Purbaya Ungkap Rencana Anggaran Pendidikan 2027 Capai Rp820 Triliun dan Perlinsos Rp549 Triliun
Dalam sebuah pengungkapan terbaru, Purbaya Yudhi Sadewa, yang menjabat sebagai Kepala Badan Kebijakan Fiskal (BKF) Kementerian Keuangan, membeberkan proyeksi anggaran untuk sektor pendidikan dan perlindungan sosial pada tahun 2027. Anggaran pendidikan direncanakan mencapai angka fantastis, yaitu Rp820 triliun, sementara anggaran perlindungan sosial (perlinsos) ditargetkan sebesar Rp549 triliun.

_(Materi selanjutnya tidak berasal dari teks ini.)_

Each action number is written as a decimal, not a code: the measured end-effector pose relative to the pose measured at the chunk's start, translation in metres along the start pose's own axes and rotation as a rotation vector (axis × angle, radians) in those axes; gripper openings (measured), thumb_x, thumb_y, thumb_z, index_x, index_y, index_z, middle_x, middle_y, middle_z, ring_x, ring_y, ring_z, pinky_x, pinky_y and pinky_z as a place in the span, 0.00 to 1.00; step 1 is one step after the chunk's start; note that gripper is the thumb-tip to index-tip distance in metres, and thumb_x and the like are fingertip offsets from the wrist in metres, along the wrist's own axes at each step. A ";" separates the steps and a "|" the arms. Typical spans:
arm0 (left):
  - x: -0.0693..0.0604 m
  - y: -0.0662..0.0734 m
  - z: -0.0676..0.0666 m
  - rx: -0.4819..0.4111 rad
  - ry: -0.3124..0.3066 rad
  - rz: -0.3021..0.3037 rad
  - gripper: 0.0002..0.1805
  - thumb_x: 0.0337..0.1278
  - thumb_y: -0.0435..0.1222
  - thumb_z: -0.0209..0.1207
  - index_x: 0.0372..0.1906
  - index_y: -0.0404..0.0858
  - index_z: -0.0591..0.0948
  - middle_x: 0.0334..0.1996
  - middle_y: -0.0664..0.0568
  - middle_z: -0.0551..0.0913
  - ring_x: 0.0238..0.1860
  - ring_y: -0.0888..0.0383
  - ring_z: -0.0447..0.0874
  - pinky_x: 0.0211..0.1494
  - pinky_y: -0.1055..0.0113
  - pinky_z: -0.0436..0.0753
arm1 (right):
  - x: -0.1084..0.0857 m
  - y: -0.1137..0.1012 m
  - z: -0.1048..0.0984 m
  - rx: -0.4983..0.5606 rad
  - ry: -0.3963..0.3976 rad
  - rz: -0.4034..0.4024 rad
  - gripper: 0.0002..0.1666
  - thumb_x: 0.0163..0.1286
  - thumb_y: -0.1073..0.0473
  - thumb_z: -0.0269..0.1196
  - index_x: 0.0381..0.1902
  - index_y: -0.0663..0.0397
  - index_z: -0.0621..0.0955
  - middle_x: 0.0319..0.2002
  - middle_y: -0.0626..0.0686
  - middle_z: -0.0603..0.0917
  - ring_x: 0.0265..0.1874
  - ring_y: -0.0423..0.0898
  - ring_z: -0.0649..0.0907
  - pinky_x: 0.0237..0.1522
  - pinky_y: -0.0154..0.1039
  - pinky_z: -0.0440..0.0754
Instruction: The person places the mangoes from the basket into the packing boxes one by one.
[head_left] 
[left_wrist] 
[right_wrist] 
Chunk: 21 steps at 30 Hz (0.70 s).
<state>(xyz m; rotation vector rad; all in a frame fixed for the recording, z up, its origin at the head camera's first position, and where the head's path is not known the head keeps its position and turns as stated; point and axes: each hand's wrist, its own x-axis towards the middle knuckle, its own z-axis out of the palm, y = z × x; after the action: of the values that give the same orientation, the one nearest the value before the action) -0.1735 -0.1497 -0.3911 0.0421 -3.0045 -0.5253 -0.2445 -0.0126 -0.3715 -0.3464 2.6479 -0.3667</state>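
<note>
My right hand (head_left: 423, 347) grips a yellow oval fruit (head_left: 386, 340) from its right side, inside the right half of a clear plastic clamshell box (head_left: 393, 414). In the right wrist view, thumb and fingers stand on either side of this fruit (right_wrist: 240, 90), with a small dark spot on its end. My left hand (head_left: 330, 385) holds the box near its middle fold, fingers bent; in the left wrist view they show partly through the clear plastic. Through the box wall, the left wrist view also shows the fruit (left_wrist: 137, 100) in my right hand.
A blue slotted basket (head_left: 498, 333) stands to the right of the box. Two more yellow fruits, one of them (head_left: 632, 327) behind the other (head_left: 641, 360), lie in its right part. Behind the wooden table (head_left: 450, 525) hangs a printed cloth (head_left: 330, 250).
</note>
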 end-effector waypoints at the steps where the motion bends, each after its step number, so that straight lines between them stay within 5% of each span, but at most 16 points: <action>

Rincian Anggaran Pendidikan 2027
Purbaya menjelaskan bahwa alokasi anggaran pendidikan sebesar Rp820 triliun tersebut merupakan bagian dari komitmen pemerintah untuk terus meningkatkan kualitas sumber daya manusia Indonesia. Angka ini mengalami kenaikan signifikan jika dibandingkan dengan anggaran pendidikan pada tahun-tahun sebelumnya, yang mencerminkan prioritas tinggi pemerintah pada sektor pendidikan.
Komponen Anggaran Pendidikan
- Program wajib belajar 12 tahun yang diperluas
- Peningkatan kesejahteraan guru dan tenaga kependidikan
- Pengembangan infrastruktur sekolah, terutama di daerah tertinggal, terdepan, dan terluar (3T)
- Beasiswa dan bantuan pendidikan untuk siswa kurang mampu
- Reformasi kurikulum dan digitalisasi pendidikan
Anggaran Perlindungan Sosial 2027
Sementara itu, anggaran perlindungan sosial sebesar Rp549 triliun dialokasikan untuk berbagai program bantuan sosial yang bertujuan mengurangi kemiskinan dan kesenjangan. Anggaran ini mencakup program-program seperti bantuan pangan, bantuan langsung tunai, jaminan kesehatan, dan bantuan sosial lainnya yang menyasar kelompok rentan.
Fokus Perlindungan Sosial
- Perluasan cakupan penerima bantuan sosial
- Peningkatan akurasi data penerima manfaat melalui pembaruan Data Terpadu Kesejahteraan Sosial (DTKS)
- Penguatan program bantuan untuk lanjut usia, penyandang disabilitas, dan kelompok rentan lainnya
- Integrasi program perlindungan sosial dengan upaya pengentasan kemiskinan ekstrem
Purbaya menegaskan bahwa perencanaan anggaran ini disusun dengan mempertimbangkan postur fiskal yang sehat dan berkelanjutan. Pemerintah berkomitmen untuk menjaga defisit anggaran tetap dalam batas aman, sambil tetap memastikan program-program prioritas nasional mendapatkan pendanaan yang memadai.
Dengan adanya proyeksi anggaran yang besar ini, diharapkan kualitas pendidikan dan kesejahteraan sosial masyarakat Indonesia dapat meningkat secara signifikan, sejalan dengan target pembangunan jangka menengah nasional.